Ese árbol va a caer. De una u otra forma, va a caer, va a derrumbarse sobre sí mismo, porque la ciencia salitrosa, la cultura, que el hombre pone en juego a partir de su deseo, no alcanzará para vencer la sabiduría sobre la vida que la mujer esgrime desde que robó la manzana de aquel otro árbol que le estaba prohibido. En el transcurso del inevitable acaecer la mujer barre las hojas, junta, por así decirlo, las pruebas que sustentan su opinión. El hombre se entretiene con el fluir de las aguas, con aquello que lo incita a las navegaciones que sabe sin regreso. Permanecer y partir, estar entre los refractados rayos de la luz sobre las hojas, o ir al encuentro de otras sombras. Permanecer o partir, estar inmerso en las señales precisas de la vida y de la muerte o intentar, hasta el final, un esfuerzo último, reparador y frustrante, inútil, de un viaje hacia el regreso imposible.

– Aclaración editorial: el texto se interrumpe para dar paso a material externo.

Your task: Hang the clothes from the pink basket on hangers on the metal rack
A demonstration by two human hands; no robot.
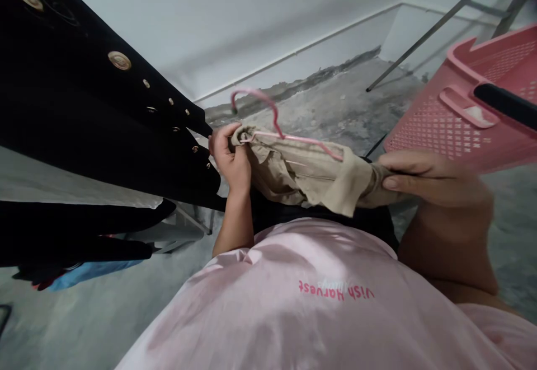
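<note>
In front of my waist, a beige garment (310,174) is stretched between both hands. My left hand (230,154) is closed on its left end, where the cloth bunches around one end of a pink hanger (308,138). The hanger lies along the garment's upper edge, its hook pointing up and to the left. My right hand (432,179), slightly blurred, pinches the garment's right end between thumb and fingers. Folds hide the garment's full shape, so I cannot tell its exact kind.
Black clothing with gold buttons (119,60) hangs close on the left. A pink perforated basket (465,112) with a black handle stands at the right. Behind it is a metal leg (432,31). Blue cloth (94,274) shows at the lower left, above the concrete floor (331,104).
</note>
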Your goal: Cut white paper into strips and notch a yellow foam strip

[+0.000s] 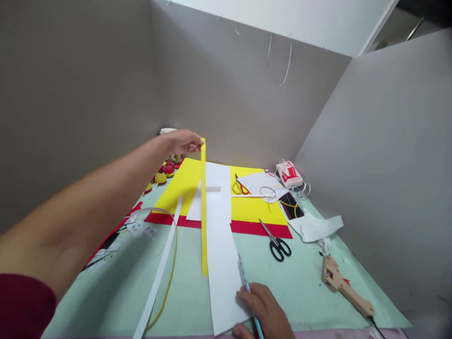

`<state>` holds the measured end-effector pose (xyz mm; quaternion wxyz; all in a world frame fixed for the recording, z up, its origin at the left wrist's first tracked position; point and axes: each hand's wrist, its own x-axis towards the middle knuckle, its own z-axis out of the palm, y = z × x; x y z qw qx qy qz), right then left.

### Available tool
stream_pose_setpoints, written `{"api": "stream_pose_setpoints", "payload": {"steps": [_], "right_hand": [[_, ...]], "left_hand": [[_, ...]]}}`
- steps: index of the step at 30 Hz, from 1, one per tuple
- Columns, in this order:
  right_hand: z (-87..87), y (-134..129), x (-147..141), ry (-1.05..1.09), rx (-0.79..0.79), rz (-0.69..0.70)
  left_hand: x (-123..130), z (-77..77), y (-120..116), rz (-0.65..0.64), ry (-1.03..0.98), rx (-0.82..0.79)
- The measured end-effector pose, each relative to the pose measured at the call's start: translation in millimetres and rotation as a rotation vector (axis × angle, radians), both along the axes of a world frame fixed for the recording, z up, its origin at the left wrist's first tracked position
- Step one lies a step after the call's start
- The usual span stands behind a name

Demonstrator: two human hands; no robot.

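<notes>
My left hand (184, 141), arm stretched forward, pinches the top end of a long yellow paper strip (204, 212). The strip hangs straight down in front of a white paper sheet (224, 278), along its left side. At the near edge, my right hand (266, 308) is closed round a light blue pencil (243, 270). Its fingers also touch the near end of the white sheet, and the pencil tip points away from me. Left of the yellow strip lie a narrow white strip (162, 263) and a thin curved yellow strip (172, 278).
Yellow card (173, 193) and red card (247, 228) lie beneath the papers. Black-handled scissors (275, 242), orange-and-yellow scissors (240, 187) and a beige glue gun (344, 287) lie to the right. A tissue pack (289, 174) sits at the back. Grey walls enclose the table.
</notes>
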<state>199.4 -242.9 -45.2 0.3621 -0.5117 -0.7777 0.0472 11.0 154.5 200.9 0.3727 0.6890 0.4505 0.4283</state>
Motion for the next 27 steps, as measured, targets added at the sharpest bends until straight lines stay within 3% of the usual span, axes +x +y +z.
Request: {"api": "stream_pose_setpoints", "payload": {"steps": [2, 5, 9, 12, 15, 21, 27], "right_hand": [[-1.8, 0, -1, 0.001, 0.008, -0.001], [-2.7, 1, -3, 0.015, 0.023, -0.024], [0.5, 1, -7, 0.047, 0.038, -0.05], [2.8, 2, -7, 0.042, 0.04, -0.04], [1.8, 4, -6, 0.028, 0.036, -0.03], [-4.0, 5, -8, 0.047, 0.01, -0.045], [0.9, 4, -11, 0.042, 0.013, -0.049]], "left_hand": [[18, 20.7, 2, -0.144, -0.034, -0.094], [51, 43.0, 6, -0.244, -0.133, -0.14], [89, 61.5, 16, -0.242, -0.267, -0.128], [109, 62.3, 27, -0.181, -0.305, -0.157], [119, 47.0, 35, -0.127, -0.314, -0.195], [125, -7.6, 42, -0.032, -0.241, -0.285], [121, -50.2, 45, 0.061, -0.133, -0.232]]}}
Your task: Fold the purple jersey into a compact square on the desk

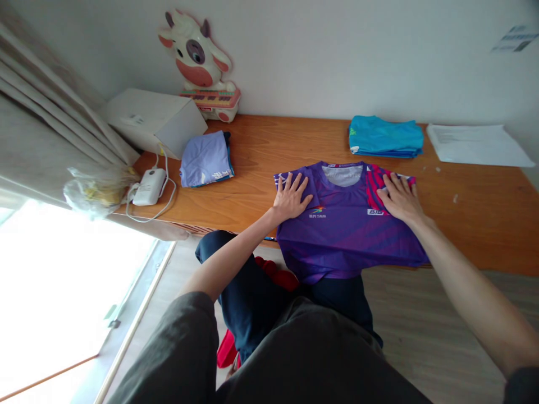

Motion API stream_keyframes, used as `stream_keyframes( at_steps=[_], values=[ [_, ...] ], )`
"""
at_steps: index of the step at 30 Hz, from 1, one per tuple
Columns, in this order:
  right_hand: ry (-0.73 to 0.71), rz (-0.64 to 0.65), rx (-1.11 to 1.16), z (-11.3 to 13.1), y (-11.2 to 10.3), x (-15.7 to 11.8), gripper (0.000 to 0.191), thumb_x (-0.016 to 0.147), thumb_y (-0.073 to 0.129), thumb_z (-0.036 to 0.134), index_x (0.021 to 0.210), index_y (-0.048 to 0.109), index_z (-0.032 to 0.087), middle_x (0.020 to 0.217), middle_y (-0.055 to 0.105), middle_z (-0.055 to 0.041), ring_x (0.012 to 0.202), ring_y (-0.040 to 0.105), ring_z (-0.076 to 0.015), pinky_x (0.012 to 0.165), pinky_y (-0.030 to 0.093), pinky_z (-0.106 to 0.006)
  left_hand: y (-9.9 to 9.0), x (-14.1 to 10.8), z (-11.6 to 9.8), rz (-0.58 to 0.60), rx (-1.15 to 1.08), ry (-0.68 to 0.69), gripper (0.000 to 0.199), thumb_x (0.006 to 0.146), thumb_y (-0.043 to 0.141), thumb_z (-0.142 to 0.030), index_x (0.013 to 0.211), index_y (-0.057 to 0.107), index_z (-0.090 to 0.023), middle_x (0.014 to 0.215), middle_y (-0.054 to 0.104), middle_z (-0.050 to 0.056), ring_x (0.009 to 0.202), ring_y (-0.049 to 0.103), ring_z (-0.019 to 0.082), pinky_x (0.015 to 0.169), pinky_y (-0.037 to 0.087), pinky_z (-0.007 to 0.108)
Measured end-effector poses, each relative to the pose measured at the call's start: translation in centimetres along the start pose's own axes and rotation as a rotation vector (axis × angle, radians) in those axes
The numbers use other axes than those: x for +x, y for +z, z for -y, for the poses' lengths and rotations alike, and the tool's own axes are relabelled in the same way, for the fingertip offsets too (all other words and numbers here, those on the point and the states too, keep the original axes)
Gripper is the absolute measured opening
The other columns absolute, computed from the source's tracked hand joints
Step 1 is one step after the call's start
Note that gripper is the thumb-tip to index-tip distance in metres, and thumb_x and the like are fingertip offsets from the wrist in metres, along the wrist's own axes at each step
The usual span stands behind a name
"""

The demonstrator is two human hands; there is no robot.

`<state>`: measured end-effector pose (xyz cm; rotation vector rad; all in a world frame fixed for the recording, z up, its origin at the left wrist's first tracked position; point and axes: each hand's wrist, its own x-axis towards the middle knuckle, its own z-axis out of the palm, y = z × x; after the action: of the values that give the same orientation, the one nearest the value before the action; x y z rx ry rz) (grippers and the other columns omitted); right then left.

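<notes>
**2 flat hands on a purple jersey at the table edge**

The smooth purple sports jersey with pink striped shoulder [347, 230] lies front-up on the orange-brown wooden table [471, 207]. Its hem hangs over the near edge, so the lower part is out of sight behind dark clothing, and its sleeves are tucked under and hidden. The small chest logos are too fine to read.

The left hand [291, 197] presses flat on one shoulder, fingers spread and gripping nothing. The right hand [400, 198] lies the same way on the pink shoulder, fingers apart, palm down.

Further back sit a folded turquoise stack of shirts [385, 136], a folded lilac shirt [205, 159], a white cardboard box [155, 119], a white plastic adapter with cord [149, 187] and a cartoon cow toy keyboard [200, 64]. White paper sheets [478, 145] lie at the far right.
</notes>
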<state>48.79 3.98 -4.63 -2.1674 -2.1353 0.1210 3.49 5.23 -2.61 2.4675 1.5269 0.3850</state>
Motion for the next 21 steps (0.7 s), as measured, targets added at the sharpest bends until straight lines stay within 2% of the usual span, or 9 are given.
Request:
stream_keyframes(
  at_steps=[13,21],
  values=[
    [-0.064,-0.013,0.02,-0.4,-0.1,-0.4,0.088,0.115,0.03,0.068,0.189,0.03,0.021,0.196,0.021,-0.0086,0.181,0.02,-0.0447,0.147,0.01,-0.071,-0.6,-0.2,0.4,0.016,-0.001,0.035,0.081,0.116,0.041,-0.066,0.186,0.038,-0.025,0.195,0.03,0.009,0.183,0.015,0.042,0.148,0.0,0.073],
    [-0.065,0.019,-0.001,-0.1,-0.4,-0.8,0.088,0.115,0.033,0.066,0.192,0.02,0.026,0.197,0.018,-0.0051,0.181,0.018,-0.0446,0.147,0.013,-0.073,-1.2,-0.7,0.8,0.029,0.004,0.028,0.079,0.115,0.044,-0.065,0.186,0.038,-0.028,0.195,0.03,0.008,0.183,0.015,0.043,0.147,0.002,0.075]
  ],
)
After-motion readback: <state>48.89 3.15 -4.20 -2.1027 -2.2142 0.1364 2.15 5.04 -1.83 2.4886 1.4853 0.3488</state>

Los verdes, mientras tanto, se transfiguran, alcanzan a enmarcar el rostro de un fauno que, ante la égloga simple del racionalismo de un vecino, nos hace pensar que tal vez. Los labios de una mujer que visita a la pareja que disputa sobre un instante llamado fin, han sido tatuados por el tiempo, proponen la resignación en la orilla del licor casero, de naranjas o mandarinas suponemos, con el que se brinda por un reencuentro fallido. No volveremos a encontrarnos, nunca. Cada instante nos ha devorado y nos ha hecho otros.
Y la luz entre el follaje, y el sonido de las hojas y del agua, imágenes proyectadas sobre paredes y puertas antiguas que a su vez nos son proyectadas conteniendo rostros desdibujados por el tiempo y por las puertas y paredes de aristas limadas, escindidas, y el cantar del agua que cae, el del agua que golpea, el del agua que corre.
El haiku ¿puede fimarse? Y ¿puede filmarse la poesía? Puede el relato ralentarse y pautarse, acentuarse como versos primitivos, como oscuros cantos sin reglaje, como imprecaciones domésticas ante el altar de los muertos. ¿Puede?
Eso es El árbol, una gran pregunta sobre el cine, sobre el relato cinematográfico. Una pregunta donde, creo, debería celebrarse la valentía misma de haberla planteado aquí, entre nosotros, bárbaros modernos que acabamos de descubrir el cine de acción, el de suspenso y, sobre todo, los efectos especiales.
Una película es, en definitiva, una suma de saberes y sensibilidades que permanecían dispersas hasta que alguien, el director, logra seducirlas, entusiasmarlas, disciplinarlas tras un objetivo común de inciertas repercusiones.
Digo que es una cruzada hacia un sepulcro pagano, una batalla a la que algunos aún deciden presentarse con las armas que han rescatado de otros campos, para salvarnos, para salvar nuestra sensibilidad del adocenamiento.